The road to the Washington Pass overlook was gated because of the federal government shutdown, so people parked at the bottom, along the North Cascades Highway, and hiked about half a mile up the road to see the mountains cloaked in an early autumn snow. Photo by Marcy Stamper

The road to the Washington Pass overlook was gated because of the federal government shutdown, so people parked at the bottom, along the North Cascades Highway, and hiked about half a mile up the road to see the mountains cloaked in an early autumn snow. Photo by Marcy Stamper

By Ann McCreary

With the arrival of hunting season this weekend, Methow Valley District Ranger Mike Liu said he would be patrolling national forest lands around the valley himself, unless the federal government has opened for business again.

Most U.S. Forest Service employees in the Methow Valley Ranger District have been furloughed since Oct. 1, when funding for federal agencies was held up by the House of Representatives.

A skeleton staff retained last week in the Methow Valley Ranger District, the valley’s largest federal employer, was further reduced this week. Only Liu, a fire management officer and a law enforcement officer remained on duty as “exempted employees” still allowed to work during the shutdown.

“The only thing I’m allowed to do is work related to protecting life and property,” said Liu. “During the government shutdown the few of us still here are patrolling facilities and making sure they’re secure. Yesterday I spent all day checking out facilities in the campgrounds.”

The 25 campgrounds in the Methow Valley Ranger District were closed last week, as were 13 trailheads.

“I think many hunters will find their favorite campgrounds on the national forest closed,” Liu said. “Water is turned off, dumpster services suspended, toilets are locked.”

Hunters will need to find camping in state parks, private campgrounds or dispersed campsites on the national forest, Liu said.

“Hunting season is definitely one of our busiest times of the year.

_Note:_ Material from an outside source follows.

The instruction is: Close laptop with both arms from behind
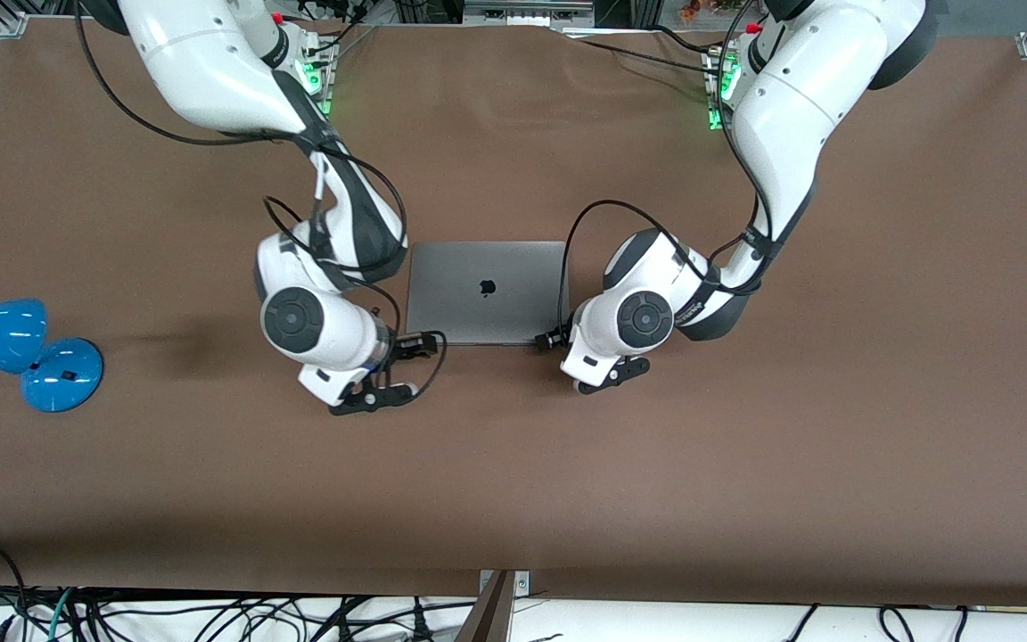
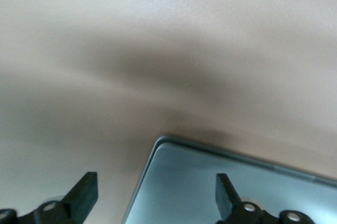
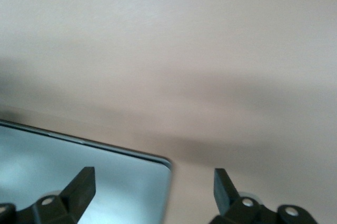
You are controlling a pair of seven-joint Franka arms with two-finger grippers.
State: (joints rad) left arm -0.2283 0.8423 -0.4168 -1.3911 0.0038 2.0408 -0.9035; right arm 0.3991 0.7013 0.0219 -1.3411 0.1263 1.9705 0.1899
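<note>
Two spread grippers, right gripper (image 1: 406, 367) at 7 o'clock, left gripper (image 1: 587, 364) at 5 o'clock of the shut-looking laptop (image 1: 487, 291); press both corners evenly.

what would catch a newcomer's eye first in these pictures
Most striking is the grey laptop, lid shut flat with its dark logo up, in the middle of the brown table. The right gripper and the left gripper, both open, are each at a corner of the laptop's edge nearer the front camera. A blue lamp lies toward the right arm's end of the table.
</note>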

Clearly, it’s not very good timing,” he said.

Liu asked that people camping in dispersed sites choose a previously used campground, make sure campfires are under control and thoroughly extinguished, avoid camping within 200 feet of streams and lakes, feed weed-free hay to stock, and avoid damaging vegetation.

The district’s fire management officer is continuing to check areas of recent controlled burns, Liu said. “We have had several phone calls from the public seeing smoke and thinking we’re not monitoring it,” he said.

Although trailhead facilities are closed, the trails on national forest lands are still open to hikers, Liu said.

Staff at the North Cascades National Park Service Complex has been reduced from 138 employees to 18, said Ken Hires, public information officer. Still working are law enforcement, maintenance and fire staff, and the park superintendent.

Most of them, including himself, are only working a couple of hours a day, Hires said. “Basically all our facilities and all our lands are closed,” he said. The closure includes park trails.

As the government shutdown continued into its second week, Liu and Hires both had a similar request: “be patient.”

“Be patient with those of us still working who are patrolling the woods,” Liu said.